Paraphrase Generation
Paraphrase generation is the task of generating an output sentence that preserves the meaning of the input sentence but contains variations in word choice and grammar. See the example given below:
Input | Output |
---|---|
The need for investors to earn a commercial return may put upward pressure on prices | The need for profit is likely to push up prices |
PRANMT-50M
PARANMT-50M dataset is a dataset for training paraphrastic sentence embeddings.

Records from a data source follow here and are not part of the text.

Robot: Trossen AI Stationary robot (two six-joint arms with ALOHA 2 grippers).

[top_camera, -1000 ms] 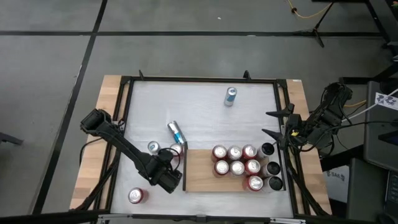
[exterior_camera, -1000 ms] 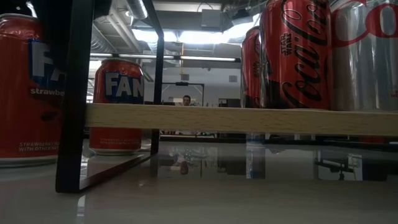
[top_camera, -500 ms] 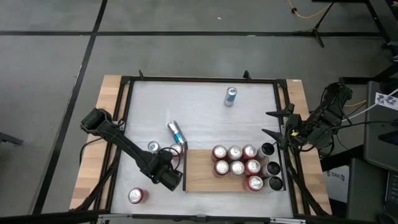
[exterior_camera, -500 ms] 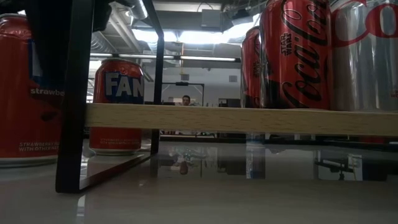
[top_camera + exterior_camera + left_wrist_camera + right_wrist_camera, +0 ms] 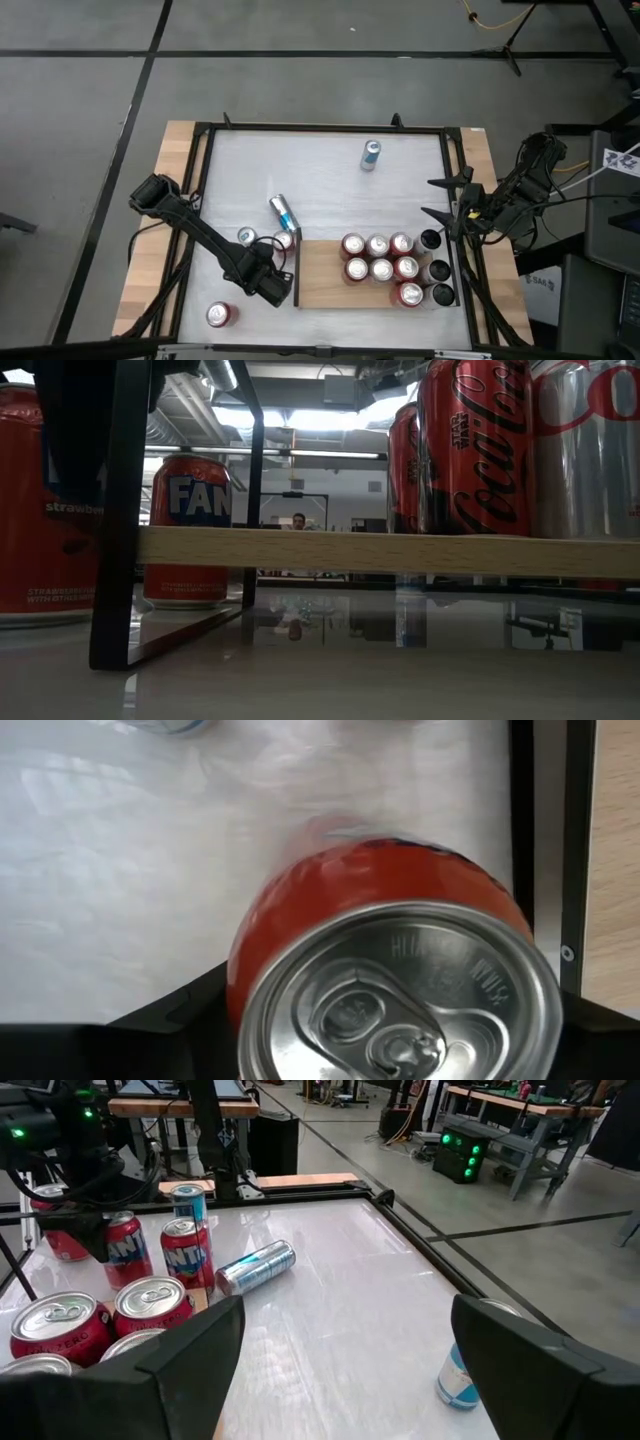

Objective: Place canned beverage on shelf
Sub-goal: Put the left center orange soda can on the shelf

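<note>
Straddling an upright red can (image 5: 385,970) on the counter (image 5: 320,170) just beside the shelf (image 5: 320,275), the left gripper (image 5: 268,283) had its jaws spread around it; whether they touched it, I cannot tell. Right gripper (image 5: 440,200) waited, jaws spread, at the counter's edge.

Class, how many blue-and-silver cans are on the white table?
3: a lone can upright near the far edge, a toppled can mid-table, a third can upright left of the shelf. The left arm may hide more.
</note>
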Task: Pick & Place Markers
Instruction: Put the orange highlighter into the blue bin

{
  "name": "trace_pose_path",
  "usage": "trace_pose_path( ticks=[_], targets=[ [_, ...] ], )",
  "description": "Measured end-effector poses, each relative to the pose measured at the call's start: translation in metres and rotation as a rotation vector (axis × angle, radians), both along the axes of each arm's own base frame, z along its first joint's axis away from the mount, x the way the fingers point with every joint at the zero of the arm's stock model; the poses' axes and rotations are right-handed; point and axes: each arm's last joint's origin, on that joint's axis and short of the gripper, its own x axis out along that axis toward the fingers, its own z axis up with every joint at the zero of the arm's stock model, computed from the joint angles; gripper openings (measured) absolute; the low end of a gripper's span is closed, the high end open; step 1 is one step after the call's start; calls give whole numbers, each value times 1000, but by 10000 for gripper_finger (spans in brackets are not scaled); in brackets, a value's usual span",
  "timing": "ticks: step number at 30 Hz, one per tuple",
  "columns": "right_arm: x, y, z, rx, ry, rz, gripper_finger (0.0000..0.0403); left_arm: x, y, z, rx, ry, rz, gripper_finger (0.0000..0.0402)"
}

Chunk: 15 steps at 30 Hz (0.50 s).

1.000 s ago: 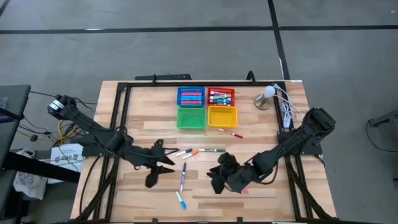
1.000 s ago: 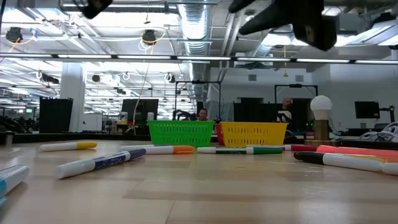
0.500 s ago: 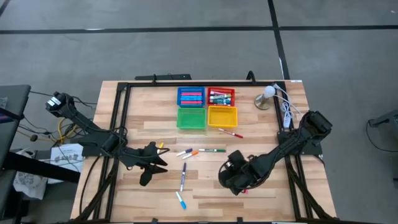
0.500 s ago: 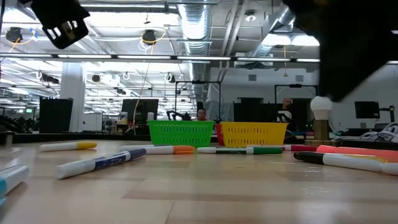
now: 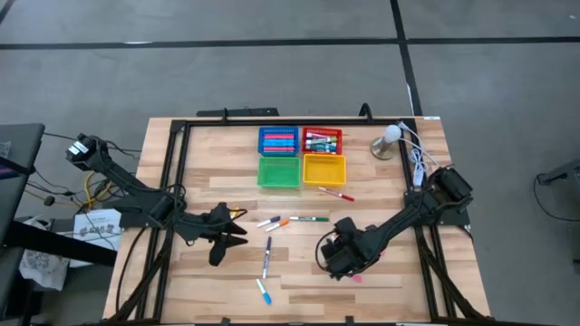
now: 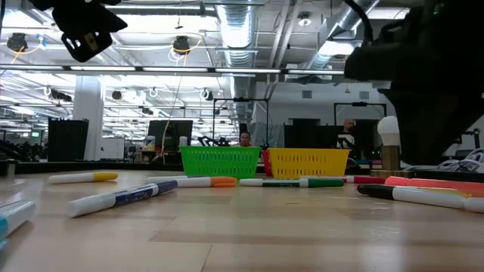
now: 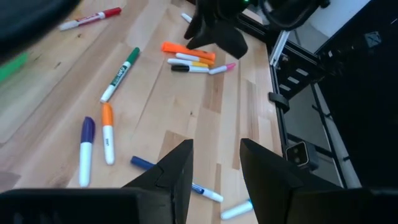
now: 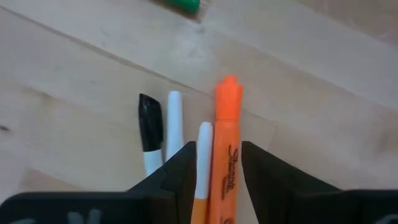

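Wooden table (image 5: 381, 186): right gripper (image 8: 216, 163) low, jaws spread astride orange highlighter (image 8: 224, 143) (white and black markers just beside). Best centre, then pinch only orange. Left gripper (image 7: 216, 163) hovering, parted, empty.

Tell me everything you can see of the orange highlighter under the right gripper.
The orange highlighter is a thick, bright orange plastic marker with a stepped cap and black lettering along its barrel. It lies flat on the wooden table, lined up with the open gap of the right gripper just above it. A white-capped marker lies alongside it, touching or nearly so. Its far end is hidden under the gripper.
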Motion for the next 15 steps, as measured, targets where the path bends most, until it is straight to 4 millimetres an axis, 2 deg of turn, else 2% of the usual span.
trace_pose_path(
  ticks=[6, 11, 15],
  targets=[
    [2, -4, -8, -42, 33, 72, 144, 0, 0, 0, -2, -1, -1, 131],
    [1, -14, -14, -65, 54, 65, 156, 0, 0, 0, -4, -4, -1, 131],
    [3, -21, -28, -24, 28, 89, 157, 0, 0, 0, -4, -5, 0, 131]
  ],
)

It consists of more than 50 million English-English sentential paraphrase pairs.
Model | BLEU | Paper / Source | Code |
---|---|---|---|
Trigram (baseline) | 47.4 | Wieting and Gimpel, 2018 | Unavailable |
Unsupervised BART w/ Dynamic Blocking | 20.9 | Niu et al., 2020 | Unavailable |
QQP-Pos
The QQP-POS dataset is a paraphrase generation dataset with 400K source-target pairs. Each pair is labelled as negative if two questions are not duplicates and positive otherwise.
Model | BLEU | Paper / Source | Code |
---|---|---|---|
Unsupervised BART w/ Dynamic Blocking | 26.76 | Niu et al., 2020 | Unavailable |
ParafraGPT-UC | 35.9 | Bui et al., 2020 | Code |